McMillan, S.J. & Lloyd, C.M. Prolonged allergen challenge in mice leads to persistent airway remodelling. Clin. Exp. Allergy 34, 497-507

Leukocyte Biology Section, Division of Biomedical Sciences, Faculty of Medicine, Imperial College, London, UK.
Clinical & Experimental Allergy (Impact Factor: 4.77). 04/2004; 34(3):497-507. DOI: 10.1111/j.1365-2222.2004.01895.x
Source: PubMed


Inflammatory infiltrates, airway hyper-responsiveness, goblet cell hyperplasia and subepithelial thickening are characteristic of chronic asthma. Current animal models of allergen-induced airway inflammation generally concentrate on the acute inflammation following allergen exposure and fail to mimic all of these features.
The aim of this study was to use a murine model of prolonged allergen-induced airway inflammation in order to characterize the cells and molecules involved in the ensuing airway remodelling. Moreover, we investigated whether remodelling persists in the absence of continued allergen challenge.
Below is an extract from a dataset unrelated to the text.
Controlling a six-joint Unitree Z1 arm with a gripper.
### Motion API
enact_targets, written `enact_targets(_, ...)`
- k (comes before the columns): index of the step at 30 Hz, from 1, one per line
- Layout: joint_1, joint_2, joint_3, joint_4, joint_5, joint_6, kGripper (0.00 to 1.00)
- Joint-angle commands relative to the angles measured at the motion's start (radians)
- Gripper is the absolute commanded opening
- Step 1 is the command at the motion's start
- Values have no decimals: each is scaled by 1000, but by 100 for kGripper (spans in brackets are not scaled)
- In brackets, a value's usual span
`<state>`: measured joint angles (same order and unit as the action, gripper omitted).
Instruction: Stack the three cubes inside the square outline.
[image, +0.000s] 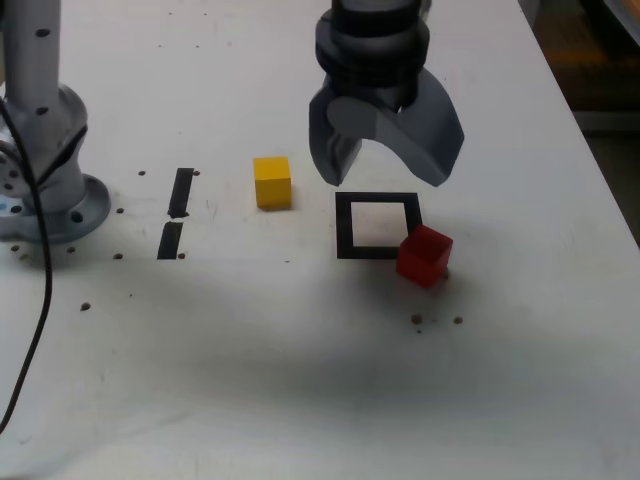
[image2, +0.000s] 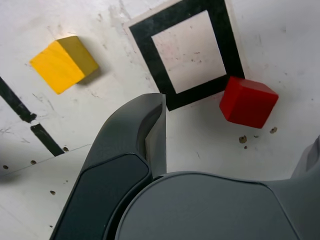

Acute pulmonary eosinophilia and airways hyper-reactivity were induced after six serial allergen challenges in sensitized mice (acute phase). Mice were subsequently challenged three times a week with ovalbumin (OVA) (chronic phase) up to day 55. To investigate the persistence of pathology, one group of mice were left for another 4 weeks without further allergen challenge (day 80).
The extended OVA challenge protocol caused significant airway remodelling, which was absent in the acute phase. Specifically, remodelling was characterized by deposition of collagen as well as airway smooth muscle and goblet cell hyperplasia. Importantly, these airway changes, together with tissue eosinophilia were sustained in the absence of further allergen challenge. Examination of cytokines revealed a dramatic up-regulation of IL-4 and tumour growth factor-beta1 during the chronic phase. Interestingly, while IL-4 levels were significantly increased during the chronic phase, levels of IL-13 fell. Levels of the Th1-associated cytokine IFN-gamma also increased during the chronic phase.
In conclusion, we have demonstrated that prolonged allergen challenge results in persistent airway wall remodelling.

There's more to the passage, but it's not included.